Research carried out by construction analysts Glenigan on behalf of the LGA shows the backlog in unbuilt homes has surged 16% in the past year.
There were 365,146 undeveloped permissioned units across England and Wales in 2015/16, rising to 423,544 in 2016/17.
Developers are also taking longer to build homes, with the average gap between planning approval and completion now 40 months – eight months longer than in 2013/14.
Councils should be given greater powers to take action on permissioned land which goes undeveloped, the LGA said.
That could mean making it easier for local authorities to use compulsory purchase orders on sites left unbuilt, or the right to charge developers council tax for unbuilt homes once original planning permission expires.
Martin Tett, housing spokesperson for the LGA and leader of Buckinghamshire County Council, said: “These figures prove that the planning system is not a barrier to housebuilding. In fact the opposite is true.

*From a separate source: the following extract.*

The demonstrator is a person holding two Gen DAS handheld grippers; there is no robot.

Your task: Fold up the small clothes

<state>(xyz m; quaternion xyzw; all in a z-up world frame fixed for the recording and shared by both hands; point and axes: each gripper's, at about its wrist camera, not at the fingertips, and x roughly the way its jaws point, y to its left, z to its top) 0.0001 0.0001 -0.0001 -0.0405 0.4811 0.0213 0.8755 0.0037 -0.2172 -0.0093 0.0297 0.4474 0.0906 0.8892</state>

“In the past year, councils and their communities granted twice as many planning permissions as the number of new homes that were completed.
“No one can live in a planning permission. Councils need greater powers to act where housebuilding has stalled.”
LGA analysis previously found that councils approve nine in 10 planning applications, approving 321,202 new homes in 2016/17, up from 204,989 the previous year.
The government is currently working on a review into why planning permissions are not being used.